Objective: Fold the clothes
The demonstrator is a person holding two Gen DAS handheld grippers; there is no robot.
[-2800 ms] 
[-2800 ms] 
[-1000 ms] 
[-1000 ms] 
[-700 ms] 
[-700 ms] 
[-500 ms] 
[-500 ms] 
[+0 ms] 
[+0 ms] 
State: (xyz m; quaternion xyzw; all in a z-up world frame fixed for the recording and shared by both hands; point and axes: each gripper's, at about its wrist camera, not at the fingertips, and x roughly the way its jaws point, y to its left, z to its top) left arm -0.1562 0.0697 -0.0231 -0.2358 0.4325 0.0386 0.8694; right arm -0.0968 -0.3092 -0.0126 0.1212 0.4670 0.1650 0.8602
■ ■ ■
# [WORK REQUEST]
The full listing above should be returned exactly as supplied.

# [ANSWER BOX]
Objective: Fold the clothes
The demonstrator is a person holding two Gen DAS handheld grippers; there is no robot.
[-2800 ms] 
[-2800 ms] 
[-1000 ms] 
[-1000 ms] 
[-700 ms] 
[-700 ms] 
[-500 ms] 
[-500 ms] 
[+0 ms] 
[+0 ms] 
State: (xyz m; quaternion xyzw; all in a z-up world frame fixed for the recording and shared by both hands; point and axes: each gripper's, at about its wrist camera, not at the fingertips, and x roughly the way its jaws point, y to its left, z to its top) left arm -0.1562 0.0697 -0.0231 -0.2358 0.4325 0.0386 0.8694; right arm -0.0968 -0.3092 -0.0126 0.1212 0.4670 0.1650 0.8602

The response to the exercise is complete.